ГЛАВА ВТОРАЯ. ИСКУПЛЕНИЕ

   Каменные веки статуи Танит ожили, дрогнули, затрепетали и медленно-медленно приоткрылись. Горячая волна затопила всё существо служительницы богини – женщины с именем ночной птицы, – поднимаясь от жарко полыхавшего у сердца костра и растекаясь по всему телу. Владычица Ночи услышала её! О Танит, разящая и смиряющая, повелевающая и всемогущая!
   Мягкий зелёный свет наполнил тьму святилища, оттесняя мрак и загоняя его в дальние углы, где темнота съёживалась и таяла, словно впитываясь в холодный камень стен. «Почему зелёный? Ведь лик Танит, скорее, рождает мертвенно-серебряный, голубоватый свет…». Робкая мысль эта явилась в сознании жрицы и пропала – пути Богов неисповедимы. И тут перед внутренним взором женщины в чёрном потекла череда ярких, осязаемых видений.
   …Трава, трава, трава – густая, сочная, зелёная трава до той самой границы, где земля перетекает в небо. Трава шуршит под ногами, шепчет, ласкается, а небо залито светом, и ослепительный золотой диск царит в голубизне небес. «Почему солнце? – подумала жрица. – Танит и Ваал поделили Мир, и у каждого свой час… Хорошо, пусть будет так, ведь Ночная Царица никогда не ошибается. А как тепло, и как приятно слушать песню трав…».
   …Огромные круторогие звери. Они плывут живыми глыбами сквозь волны травы, спокойные и уверенные в себе: кто может стать на их пути? Ведь даже валуны, округлые лбы которых кое-где островами торчат над зелёной гладью травяного моря, похоже, рассыплются песком под их тяжкой поступью…

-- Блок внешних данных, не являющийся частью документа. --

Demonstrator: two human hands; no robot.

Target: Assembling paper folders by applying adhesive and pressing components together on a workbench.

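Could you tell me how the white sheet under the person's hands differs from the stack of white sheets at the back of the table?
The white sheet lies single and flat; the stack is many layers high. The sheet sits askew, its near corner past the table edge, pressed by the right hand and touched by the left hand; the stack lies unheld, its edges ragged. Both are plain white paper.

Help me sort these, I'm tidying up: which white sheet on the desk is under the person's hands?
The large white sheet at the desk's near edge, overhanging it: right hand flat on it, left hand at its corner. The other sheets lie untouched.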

   …Переливчатый пронзительный крик виснет над зеленью густых трав. Существа, – совсем маленькие по сравнению с медлительными гигантами, хозяевами саванны, – похожие на обезьян, длиннорукие, сутулые и густо поросшие шерстью, выпрыгивают из травы, что-то кричат и размахивают зажатыми в передних лапах камнями и палками. Нет, камнями, закреплёнными на концах узловатых дубин – каменными топорами! Люди – или звери, но очень похожие на людей?
   Серокожие исполины поднимают рогатые головы, прерывая свою неспешную трапезу. Они не то чтобы встревожены, они несколько удивлены. Дым – запах дыма… В руках-лапах мохнатых и кривоногих существ, выскочивших из переплетения толстых и высоких – чуть ли не в человеческий рост – мясистых стеблей, появляются сучья, истекающие сизым дымом. И на концах сучьев танцуют почти невидимые при ярком солнечном свете бледные язычки огня. Пахнет дымом…
   Громадные звери всхрапывают-всхрюкивают – тонкий и совсем не вяжущийся с их монументальностью звук – и плывут-перемещаются по зелёному морю подальше от пугающего запаха. Титаны эти хорошо знают, что такое степной пожар, особенно в период засухи, когда трава делается сухой и ломкой. Тогда огонь бежит по ней быстрее самого проворного хищника, быстрее кривоклювой птицы с изогнутыми крыльями, падающей с неба.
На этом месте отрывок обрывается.